The first consideration is that your method:

private Set<JiraTicket> getJiraTicketsAsync(JsonArray ticketsArray)

Is not asynchronous at all.

As it returns a Set of JiraTicket when you call it you wait until the collection is completed.

So the method name is not correct, and could drive to missunderanding.

On your code:

ExecutorService service = Executors.newCachedThreadPool();
List<Future<JiraTicket>> futures = service.invokeAll(tasks);
for(Future<JiraTicket> future: futures){
    try
    {
        tickets.add(future.get());
    } catch (ExecutionException e)
    {
        logger.error("There was an error getting a jira ticket", e);
    }
}
service.shutdown();

The problem here is the for loop where you consume the Future object.
Of course you parallelize the requests on multiple threads, so you will probably gain a little bit of efficiency, but your code is still blocking.

The way to write concurrent code is not trivial, you have to break up your flow and rething it starting on dependencies.

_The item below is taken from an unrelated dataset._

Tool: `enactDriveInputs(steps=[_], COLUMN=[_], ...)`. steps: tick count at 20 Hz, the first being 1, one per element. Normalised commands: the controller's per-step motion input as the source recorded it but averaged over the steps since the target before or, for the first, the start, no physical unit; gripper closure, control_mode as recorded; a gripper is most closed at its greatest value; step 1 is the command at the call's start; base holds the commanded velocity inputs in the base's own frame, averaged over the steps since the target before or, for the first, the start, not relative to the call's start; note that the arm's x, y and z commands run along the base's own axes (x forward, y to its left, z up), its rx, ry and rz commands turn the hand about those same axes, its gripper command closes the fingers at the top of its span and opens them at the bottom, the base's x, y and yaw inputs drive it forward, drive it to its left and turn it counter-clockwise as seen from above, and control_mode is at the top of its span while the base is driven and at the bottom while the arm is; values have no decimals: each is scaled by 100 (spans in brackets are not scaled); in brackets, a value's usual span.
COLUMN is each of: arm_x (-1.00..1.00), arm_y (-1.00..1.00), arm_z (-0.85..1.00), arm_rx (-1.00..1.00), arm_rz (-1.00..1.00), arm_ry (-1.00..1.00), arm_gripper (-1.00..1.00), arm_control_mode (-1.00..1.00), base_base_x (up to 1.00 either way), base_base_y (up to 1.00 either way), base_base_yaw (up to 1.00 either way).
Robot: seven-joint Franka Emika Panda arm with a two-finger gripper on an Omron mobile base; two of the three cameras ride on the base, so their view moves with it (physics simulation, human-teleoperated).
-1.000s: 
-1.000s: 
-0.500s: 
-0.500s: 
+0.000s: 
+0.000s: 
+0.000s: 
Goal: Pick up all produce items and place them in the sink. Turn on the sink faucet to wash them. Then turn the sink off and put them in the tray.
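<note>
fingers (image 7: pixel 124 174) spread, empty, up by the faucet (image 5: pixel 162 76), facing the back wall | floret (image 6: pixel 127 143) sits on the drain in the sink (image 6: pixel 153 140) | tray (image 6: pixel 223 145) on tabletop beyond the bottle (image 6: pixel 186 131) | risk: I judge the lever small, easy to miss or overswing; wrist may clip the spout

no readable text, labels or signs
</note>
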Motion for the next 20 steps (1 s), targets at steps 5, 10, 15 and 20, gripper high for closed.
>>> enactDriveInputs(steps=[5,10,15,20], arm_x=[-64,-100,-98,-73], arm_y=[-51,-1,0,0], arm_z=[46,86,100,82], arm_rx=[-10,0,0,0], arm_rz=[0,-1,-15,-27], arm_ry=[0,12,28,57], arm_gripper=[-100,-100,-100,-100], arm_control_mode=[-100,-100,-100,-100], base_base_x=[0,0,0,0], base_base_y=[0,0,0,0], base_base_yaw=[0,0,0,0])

You need JiraTicket in order to get infos from Github. In that way you should think your task like so:

  1. Get the user JiraTicket
  2. Get the infos from Github
  3. Go to the next JiraTicket

At the end of this concurrent tasks you could do the sequencing tasks like create a Developer object and so on.

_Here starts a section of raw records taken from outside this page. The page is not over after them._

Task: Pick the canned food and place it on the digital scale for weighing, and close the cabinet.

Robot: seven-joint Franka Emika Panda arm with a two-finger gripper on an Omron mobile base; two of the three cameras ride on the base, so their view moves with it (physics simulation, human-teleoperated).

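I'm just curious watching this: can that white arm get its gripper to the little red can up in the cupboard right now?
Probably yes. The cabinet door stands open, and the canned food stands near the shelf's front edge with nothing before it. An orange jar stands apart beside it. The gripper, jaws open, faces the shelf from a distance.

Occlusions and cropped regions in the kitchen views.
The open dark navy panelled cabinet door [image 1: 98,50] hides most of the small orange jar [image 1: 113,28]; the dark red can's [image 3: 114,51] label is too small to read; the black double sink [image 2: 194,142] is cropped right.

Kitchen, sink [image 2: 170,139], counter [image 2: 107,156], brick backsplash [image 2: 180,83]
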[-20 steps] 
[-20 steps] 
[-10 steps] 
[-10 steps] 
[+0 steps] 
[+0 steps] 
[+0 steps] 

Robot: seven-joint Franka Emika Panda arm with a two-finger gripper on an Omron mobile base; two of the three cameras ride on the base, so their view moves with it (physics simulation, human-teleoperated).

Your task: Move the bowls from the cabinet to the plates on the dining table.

In a comment I suggest you to use a queue instead of use any sort of collection.
The reason is that a collection need to be synchronized and for that reason will stuck you on blocking code.

If you need to speed up and use advantage of concurrency, you should avoid blocking code.

A queue decouple the producer part, where you call the Jira and Github servers, from the consumer part, where you create the Developer object and complete the report.

The advantage in your case depends on the magnitude of the number of object you’re dealing with, and the time your flow is using now.

There are many libraries that could help you to achieve the asyncronous part, such JMS, Reactive Streams or design pattern like using Publisher / Subscriber pattern.